By Amanze Ubochi
It is no longer news that South Africans have taken xenophobic attacks on foreigners, particularly Nigerians to unprecedented and embarrassing level.
For many years now, xenophobic attack in South Africa has been elevated to a religion, with virtually all the districts in the country being used as demonstration altar.
What is worse is that the South African government has not shown the kind of commitment indicating it is not in support of this despicable pastime every reasonable person in Africa has condemned.
President Cyril Ramaphosa, to all intents and purposes, has not shown he wants to tackle xenophobia head on going by the casual platitude from him on Wednesday, September 4 in Cape Town.
He said: “We face a huge challenge. A number of people (are) taking the law into their own hands.
“Taking action against people of other countries is not right. South Africa is home for all. We are not the only country that has become home for people fleeing.”
Ramaphosa has repeatedly talked about criminals in his country and the challenge the presence of foreigners poses to the economy of South Africa.
Recently, his deputy minister of police, Bongani Mkongi, made comments that suggested tacit credence to the raging criminal act.
Rather than listen to the voice of reason Mkongi had said foreigners in South Africa have been found to dominate most of the country’s cities. He said with up to 80 percent foreigners presence in some places in South Africa, economic sabotage, jobs and home losses by indigenes, organized crimes, among others were imminent.
The recent xenophobic attacks with attendant killings and looting of property of Nigerians in South Africa have had negative reverberation back home.
On Tuesday, September 3, angry Nigerians who reacted to the treatment meted to their loved ones demanded that President Muhammadu Buhari takes immediate decisive steps to save the situation.
Their response was legion – recall Nigerian Ambassador to South Africa, nationalise South African companies in Nigeria, severe diplomatic ties with the Rainbow nation, take the case of xenophobia to the African Union (AU), among other suggestions. The suggestions were from the elite.
For instance, former Deputy President of the Senate, Ike Ekweremadu advised Buhari to call it a bluff with South Africa.
He said: “I find the incessant xenophobic attacks on Nigerians and other African nationals in South Africa very un-African, barbaric, and unparalleled acts of ingratitude. It is quite disturbing that the Government of South Africa has not taken decisive steps to end these attacks, which have led to wanton loss of lives and properties of fellow Africans, especially Nigerians.
“The attacks defy and desecrate everything African brotherhood stands for, especially for a country that gained freedom with the support, sweat, and sacrifice of fellow African nations among which Nigeria clearly stands out.
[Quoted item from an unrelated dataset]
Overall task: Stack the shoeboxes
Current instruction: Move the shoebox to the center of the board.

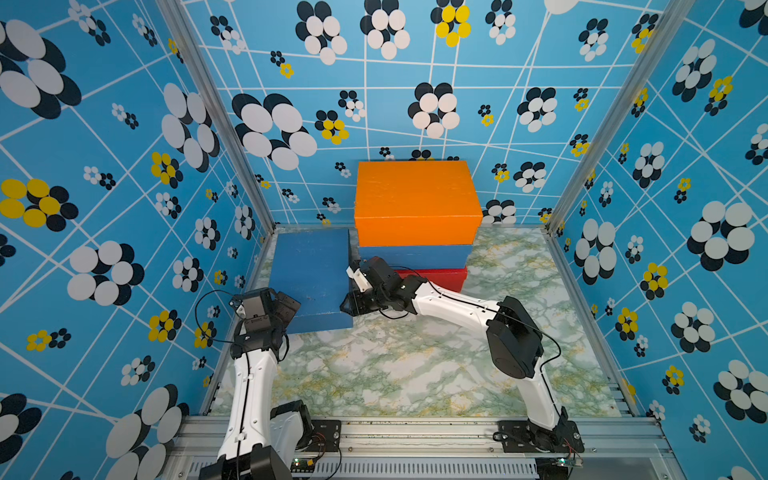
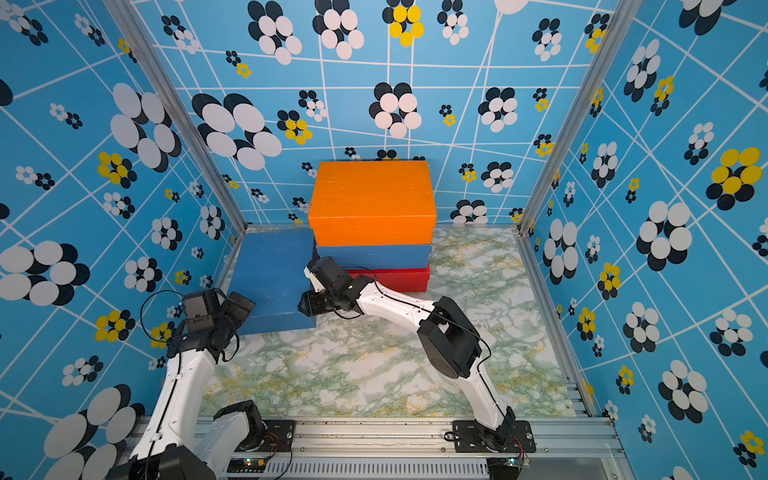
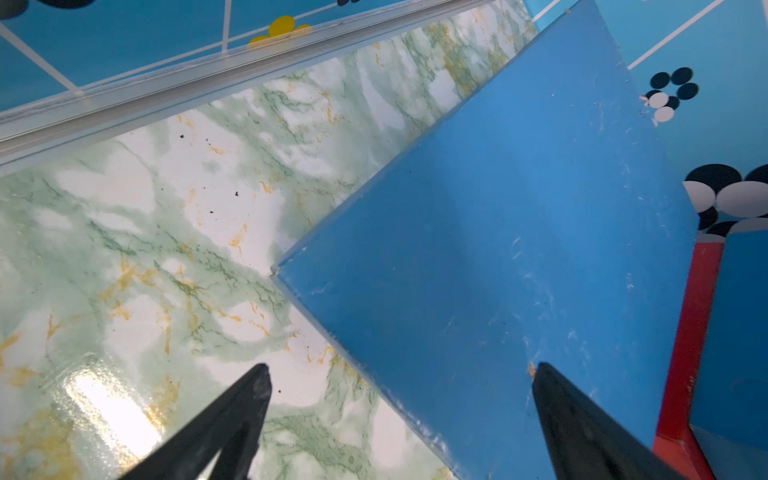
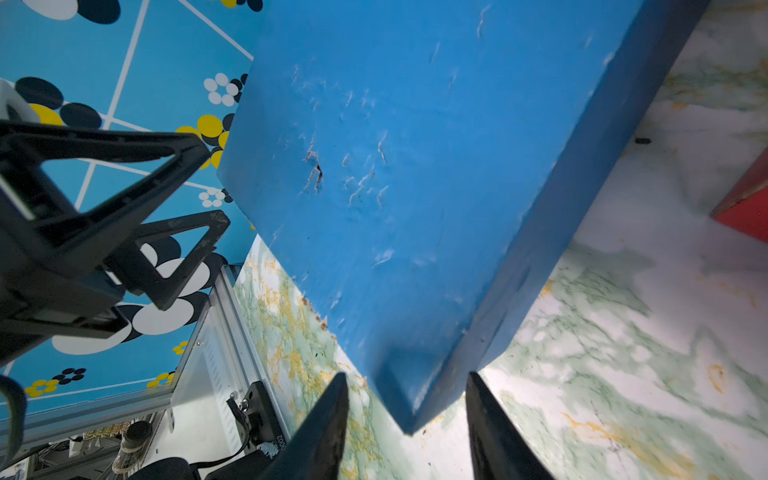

The attacks have reached scary and desperate degrees and call for desperate actions on the part of Nigeria, other African nations, and the African Union.
“It will therefore not be out of place for the Federal Government to suspend diplomatic relations with SA until full assurance of safety of Nigerians and their properties in South Africa are secured, adequate compensation paid for the damages, and the perpetrators also brought to book.”
Also, the ruling All Progressive Congress (APC), the Senate President, Ahmed Lawan, the Speaker, Femi Gbajabiamila, former Vice President Atiku Abubakar, among other well-meaning Nigerians, have denounced the xenophobic attacks.
Adams Oshomole, chairman of the ruling party, APC on Thursday asked Federal Government to nationalise all South African businesses in the country. He said the South African government has shown luckworm approach to the issue which implies a moment for Nigerians to boycott their good and their businesses.
Even South Africa’s Julius Malema, the opposition leader in charge of Economic Freedom Fighters (EFF) has stoutly urged the Ramaphosa-led leadership to respect the right of all Africans to live anywhere of their choice in the continent in the spirit of brotherhood. Malema warned against South Africa’s leadership being used by the white minority to undermine the value of fellow Africans.
While Nigerian government tinkers with the best option to handle the anomaly, her highly embittered ordinary citizens want a quick fix to the situation.
Those in this category actually took to the streets on Tuesday to protest at the Shoprite premises around Jakande Estate in Lekki area of Lagos.
The protesters want Shoprite, MTN, Multi-Choice, South Africa’s SAB Miller and other concerns linked to South Africa and operating in Nigeria to quit the country.
They do not care if there are Nigerian employees working in such places or if there are Nigerian co-owners of the businesses.
Based on Tuesday protests, by Wednesday, September 4, 2019, MTN issued a statement closing all its shops in Nigeria. It did when angry mob attempted setting ablaze some of its masts and on learning that another Shoprite outfit in Abuja was at risk of attack. To save its head, Multi-Choice issued a statement condemning the xenophobic attacks.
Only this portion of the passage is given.